# [Work request]
Your answer should consist of all lines in the listing that hold the word "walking".
------
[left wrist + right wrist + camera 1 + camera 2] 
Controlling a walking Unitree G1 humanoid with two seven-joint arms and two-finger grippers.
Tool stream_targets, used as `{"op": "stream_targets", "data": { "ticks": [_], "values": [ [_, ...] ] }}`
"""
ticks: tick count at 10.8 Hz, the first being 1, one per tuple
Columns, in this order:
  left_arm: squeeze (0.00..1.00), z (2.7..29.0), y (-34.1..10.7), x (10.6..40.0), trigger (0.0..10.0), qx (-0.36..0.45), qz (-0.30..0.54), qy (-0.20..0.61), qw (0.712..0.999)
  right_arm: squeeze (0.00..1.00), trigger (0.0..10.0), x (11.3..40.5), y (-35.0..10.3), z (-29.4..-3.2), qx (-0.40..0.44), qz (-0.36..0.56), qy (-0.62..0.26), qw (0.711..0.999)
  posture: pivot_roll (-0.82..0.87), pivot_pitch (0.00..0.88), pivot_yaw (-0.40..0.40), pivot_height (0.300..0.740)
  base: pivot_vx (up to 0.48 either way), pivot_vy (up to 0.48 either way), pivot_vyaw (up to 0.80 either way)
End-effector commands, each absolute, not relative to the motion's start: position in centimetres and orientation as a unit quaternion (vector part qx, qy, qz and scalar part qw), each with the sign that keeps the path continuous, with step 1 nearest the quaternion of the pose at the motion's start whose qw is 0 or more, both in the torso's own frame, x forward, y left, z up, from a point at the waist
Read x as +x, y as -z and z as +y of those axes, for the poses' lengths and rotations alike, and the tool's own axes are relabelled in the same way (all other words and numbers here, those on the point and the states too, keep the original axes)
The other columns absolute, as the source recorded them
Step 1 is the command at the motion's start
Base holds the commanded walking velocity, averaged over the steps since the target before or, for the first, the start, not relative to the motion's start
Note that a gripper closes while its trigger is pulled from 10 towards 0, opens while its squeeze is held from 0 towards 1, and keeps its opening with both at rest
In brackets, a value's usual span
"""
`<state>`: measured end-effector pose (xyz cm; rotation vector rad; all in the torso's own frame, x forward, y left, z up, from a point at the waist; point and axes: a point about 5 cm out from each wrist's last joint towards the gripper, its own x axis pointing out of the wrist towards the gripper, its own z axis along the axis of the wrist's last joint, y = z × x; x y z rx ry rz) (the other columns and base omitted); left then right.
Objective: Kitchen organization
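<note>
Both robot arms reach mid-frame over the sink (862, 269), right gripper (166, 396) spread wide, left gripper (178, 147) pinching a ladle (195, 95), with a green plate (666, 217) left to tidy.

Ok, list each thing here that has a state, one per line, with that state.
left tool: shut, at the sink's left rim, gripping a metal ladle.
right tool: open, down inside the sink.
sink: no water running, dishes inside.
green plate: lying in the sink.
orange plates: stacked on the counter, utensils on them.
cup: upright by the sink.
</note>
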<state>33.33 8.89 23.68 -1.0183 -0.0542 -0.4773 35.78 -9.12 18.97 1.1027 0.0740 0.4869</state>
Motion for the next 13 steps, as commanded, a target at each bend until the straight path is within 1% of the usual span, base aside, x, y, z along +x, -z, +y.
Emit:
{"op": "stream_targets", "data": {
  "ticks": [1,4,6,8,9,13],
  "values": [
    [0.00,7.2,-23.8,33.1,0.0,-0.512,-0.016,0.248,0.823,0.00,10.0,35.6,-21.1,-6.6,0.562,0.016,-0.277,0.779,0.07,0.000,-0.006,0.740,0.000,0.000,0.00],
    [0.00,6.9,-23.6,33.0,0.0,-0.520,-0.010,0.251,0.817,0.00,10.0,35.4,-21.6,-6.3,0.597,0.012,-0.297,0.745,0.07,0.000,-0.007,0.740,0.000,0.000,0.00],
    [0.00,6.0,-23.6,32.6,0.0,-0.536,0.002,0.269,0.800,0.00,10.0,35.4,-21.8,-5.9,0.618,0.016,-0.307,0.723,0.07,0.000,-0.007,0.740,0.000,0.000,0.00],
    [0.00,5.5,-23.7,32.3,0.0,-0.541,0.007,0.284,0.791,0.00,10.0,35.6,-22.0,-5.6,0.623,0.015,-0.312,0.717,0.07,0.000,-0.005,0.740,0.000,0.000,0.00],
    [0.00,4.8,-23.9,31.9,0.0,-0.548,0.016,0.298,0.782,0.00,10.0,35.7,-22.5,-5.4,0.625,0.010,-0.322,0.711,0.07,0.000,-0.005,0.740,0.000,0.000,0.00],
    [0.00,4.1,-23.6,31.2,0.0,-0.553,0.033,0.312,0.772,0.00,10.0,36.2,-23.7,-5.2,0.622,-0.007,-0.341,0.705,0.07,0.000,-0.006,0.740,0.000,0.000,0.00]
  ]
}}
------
# [Final answer]
Controlling a walking Unitree G1 humanoid with two seven-joint arms and two-finger grippers.
Base holds the commanded walking velocity, averaged over the steps since the target before or, for the first, the start, not relative to the motion's start

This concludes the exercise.